▶ _TASK_
Begin at the line below that has "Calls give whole" and stop after the line that has "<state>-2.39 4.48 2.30". Please restate only those lines, word for word.

######

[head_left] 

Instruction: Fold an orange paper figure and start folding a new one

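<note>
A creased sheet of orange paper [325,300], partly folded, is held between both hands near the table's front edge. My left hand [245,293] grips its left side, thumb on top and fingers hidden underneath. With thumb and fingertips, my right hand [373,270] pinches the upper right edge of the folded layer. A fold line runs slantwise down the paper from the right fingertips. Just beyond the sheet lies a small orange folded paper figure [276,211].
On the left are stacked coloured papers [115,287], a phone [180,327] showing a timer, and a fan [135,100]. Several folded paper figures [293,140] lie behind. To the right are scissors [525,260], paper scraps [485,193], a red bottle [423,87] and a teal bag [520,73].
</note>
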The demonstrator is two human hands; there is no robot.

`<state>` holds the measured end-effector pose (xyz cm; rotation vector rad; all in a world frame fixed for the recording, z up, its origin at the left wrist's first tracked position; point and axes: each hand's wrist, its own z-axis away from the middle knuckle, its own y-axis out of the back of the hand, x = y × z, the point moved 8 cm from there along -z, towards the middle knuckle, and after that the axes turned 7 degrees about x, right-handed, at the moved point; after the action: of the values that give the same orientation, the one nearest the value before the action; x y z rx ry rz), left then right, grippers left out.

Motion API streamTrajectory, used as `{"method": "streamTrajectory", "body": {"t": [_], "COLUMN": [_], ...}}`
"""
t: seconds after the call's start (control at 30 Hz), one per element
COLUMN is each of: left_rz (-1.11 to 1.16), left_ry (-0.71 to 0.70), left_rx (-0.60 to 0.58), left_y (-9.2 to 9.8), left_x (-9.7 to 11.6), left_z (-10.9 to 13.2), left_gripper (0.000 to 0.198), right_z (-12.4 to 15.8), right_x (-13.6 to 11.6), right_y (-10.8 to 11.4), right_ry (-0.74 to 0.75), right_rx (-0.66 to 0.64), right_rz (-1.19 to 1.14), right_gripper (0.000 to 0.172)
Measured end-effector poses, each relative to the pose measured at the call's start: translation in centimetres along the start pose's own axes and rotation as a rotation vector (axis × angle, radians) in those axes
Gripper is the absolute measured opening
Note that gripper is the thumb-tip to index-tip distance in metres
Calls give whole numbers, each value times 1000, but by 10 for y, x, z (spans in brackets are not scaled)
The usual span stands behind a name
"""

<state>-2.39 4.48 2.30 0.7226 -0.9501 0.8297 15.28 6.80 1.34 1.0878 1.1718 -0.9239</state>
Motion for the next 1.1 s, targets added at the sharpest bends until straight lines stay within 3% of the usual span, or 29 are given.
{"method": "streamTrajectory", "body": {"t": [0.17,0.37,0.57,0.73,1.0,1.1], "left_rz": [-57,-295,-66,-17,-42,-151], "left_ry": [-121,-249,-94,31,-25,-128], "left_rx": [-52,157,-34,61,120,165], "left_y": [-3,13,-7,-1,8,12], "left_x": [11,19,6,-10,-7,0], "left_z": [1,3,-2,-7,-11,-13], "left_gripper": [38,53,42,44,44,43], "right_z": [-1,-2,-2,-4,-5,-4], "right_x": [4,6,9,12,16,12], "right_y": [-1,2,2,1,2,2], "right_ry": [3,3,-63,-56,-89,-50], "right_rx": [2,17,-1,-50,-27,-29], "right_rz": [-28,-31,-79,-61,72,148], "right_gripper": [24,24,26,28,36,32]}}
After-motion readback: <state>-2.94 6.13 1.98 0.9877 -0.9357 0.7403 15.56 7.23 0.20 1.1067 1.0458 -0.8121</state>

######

▶ _OUTPUT OF THE TASK_
Calls give whole numbers, each value times 1000, but by 10 for y, x, z (spans in brackets are not scaled)
The usual span stands behind a name
"""

<state>-2.39 4.48 2.30 0.7226 -0.9501 0.8297 15.28 6.80 1.34 1.0878 1.1718 -0.9239</state>

No part of the exercise is left unanswered.